Estas agresiones, por lo tanto, bien pueden haberse producido en el momento de laprisión. La violencia, en el caso del sistema penitenciario, reside en la falta de control de las enfermedades infectocontagiosas. “Los presidios son insalubres, y los presos viven en una situación de promiscuidad”, subraya Saldiva. “La solución está en la reducción de las posibilidades de contagio y en el uso de medicamentos de control de esas enfermedades”, dice.

Algoritmo de riesgo

Una vez concluido el diagnóstico, el proyecto de investigación está entrando ahora en su segunda fase. “Vamos a proponerle al sistema penitenciario una codificación de los datos y un gerenciamiento de informaciones basado en criterios lógicos”, afirma Saldiva. En el área de salud, la propuesta consistirá en implementar un sistema unificado, para completarlo con informaciones críticas, que deberán alimentar un banco de datos sobre la violencia en la capital.

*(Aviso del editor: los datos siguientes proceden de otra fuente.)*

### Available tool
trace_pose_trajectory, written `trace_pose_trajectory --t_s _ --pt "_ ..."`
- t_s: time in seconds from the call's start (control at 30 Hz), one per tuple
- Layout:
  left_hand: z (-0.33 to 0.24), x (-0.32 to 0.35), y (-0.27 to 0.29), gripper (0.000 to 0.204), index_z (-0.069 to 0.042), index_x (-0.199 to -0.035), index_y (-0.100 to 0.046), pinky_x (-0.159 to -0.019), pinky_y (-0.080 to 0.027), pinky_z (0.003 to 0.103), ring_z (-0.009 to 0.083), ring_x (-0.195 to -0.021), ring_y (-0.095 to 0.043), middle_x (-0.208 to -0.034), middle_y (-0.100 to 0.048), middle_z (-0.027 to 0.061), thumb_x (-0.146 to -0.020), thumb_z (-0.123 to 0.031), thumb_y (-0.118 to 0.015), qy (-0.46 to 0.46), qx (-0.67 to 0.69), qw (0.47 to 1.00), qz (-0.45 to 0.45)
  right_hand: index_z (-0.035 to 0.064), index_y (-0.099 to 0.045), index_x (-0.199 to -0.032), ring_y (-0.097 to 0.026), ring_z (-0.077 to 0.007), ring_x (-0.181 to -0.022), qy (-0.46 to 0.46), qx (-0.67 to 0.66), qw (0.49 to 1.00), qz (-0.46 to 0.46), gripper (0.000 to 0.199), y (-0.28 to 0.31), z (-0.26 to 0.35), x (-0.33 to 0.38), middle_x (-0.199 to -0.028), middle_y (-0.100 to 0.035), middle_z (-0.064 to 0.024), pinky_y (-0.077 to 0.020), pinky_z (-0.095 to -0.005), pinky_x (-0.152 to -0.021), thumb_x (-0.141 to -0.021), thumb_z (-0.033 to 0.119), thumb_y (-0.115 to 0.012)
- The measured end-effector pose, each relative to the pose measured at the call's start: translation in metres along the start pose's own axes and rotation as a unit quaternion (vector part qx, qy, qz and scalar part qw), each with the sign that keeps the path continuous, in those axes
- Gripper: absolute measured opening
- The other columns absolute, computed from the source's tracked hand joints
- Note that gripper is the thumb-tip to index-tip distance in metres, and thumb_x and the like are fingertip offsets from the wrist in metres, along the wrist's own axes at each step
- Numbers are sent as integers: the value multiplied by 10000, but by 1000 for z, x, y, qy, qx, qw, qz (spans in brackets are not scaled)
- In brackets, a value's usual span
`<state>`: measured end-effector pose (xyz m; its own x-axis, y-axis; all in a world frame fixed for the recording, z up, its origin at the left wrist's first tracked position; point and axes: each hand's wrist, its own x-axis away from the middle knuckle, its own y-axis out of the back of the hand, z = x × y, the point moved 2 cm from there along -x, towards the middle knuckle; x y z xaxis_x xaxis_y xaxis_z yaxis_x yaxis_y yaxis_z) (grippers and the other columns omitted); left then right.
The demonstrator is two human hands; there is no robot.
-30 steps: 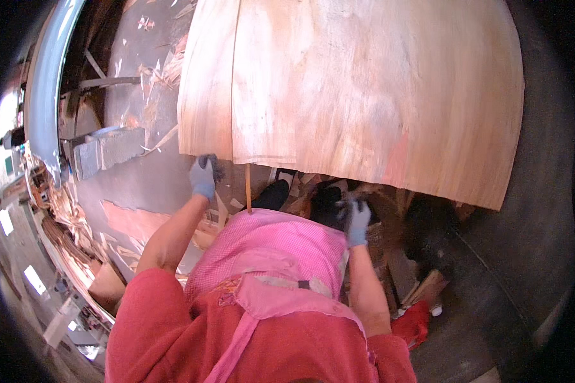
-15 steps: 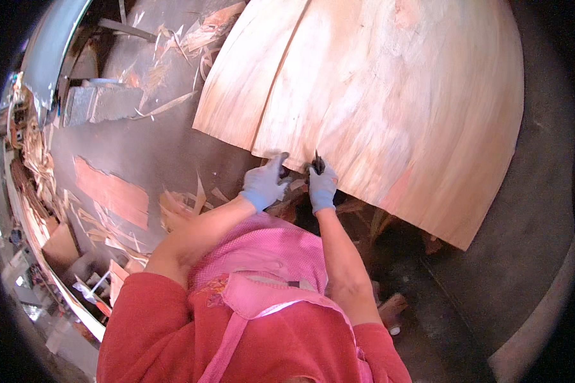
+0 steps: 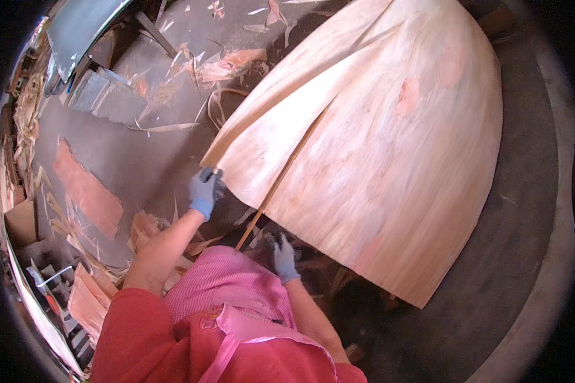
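Note:
A large thin sheet of pale wood veneer (image 3: 377,140) lies spread in front of me, split by a long crack running from its near edge upward. My left hand (image 3: 204,191), in a blue glove, grips the near left corner of the sheet. My right hand (image 3: 282,256), also gloved, sits lower, just below the sheet's near edge beside the crack; whether it holds anything I cannot tell. My pink apron and red sleeves fill the bottom of the view.
Veneer scraps and strips (image 3: 223,64) litter the dark floor (image 3: 128,159) to the left and behind. A reddish veneer piece (image 3: 86,188) lies flat at left. Stacked scraps (image 3: 86,300) sit by my left elbow. A grey slab (image 3: 108,96) lies at upper left.
The veneer sheet has swung round and now lies tilted to the right. My hands, close together at its edge half a second ago, have moved apart; the right has dropped lower.

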<state>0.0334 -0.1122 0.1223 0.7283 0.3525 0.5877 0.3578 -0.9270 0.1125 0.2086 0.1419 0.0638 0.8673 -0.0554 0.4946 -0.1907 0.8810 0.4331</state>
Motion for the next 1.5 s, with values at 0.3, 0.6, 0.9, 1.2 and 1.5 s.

“Las informaciones calificadas permitirán, por ejemplo, estudios de costos de la violencia, relacionados con los procedimientos médicos, y horas de trabajo perdidas, entre otras informaciones relevantes para la implementación de políticas públicas”, dice Saldiva. Estos datos permitirán elaborar un mapa georreferenciado de estudio de la morbilidad. Pero con el proyecto Saldiva pretende ir más lejos, y llegar a un algoritmo de cálculo de riesgo, que se traduciría en una alerta a la sociedad: una mujer, caminando sola, por una región situada entre tales y tales calles, durante el período ubicado entre tal hora y tal otra, tiene un alto porcentaje de riesgo de convertirse en víctima de violencia sexual.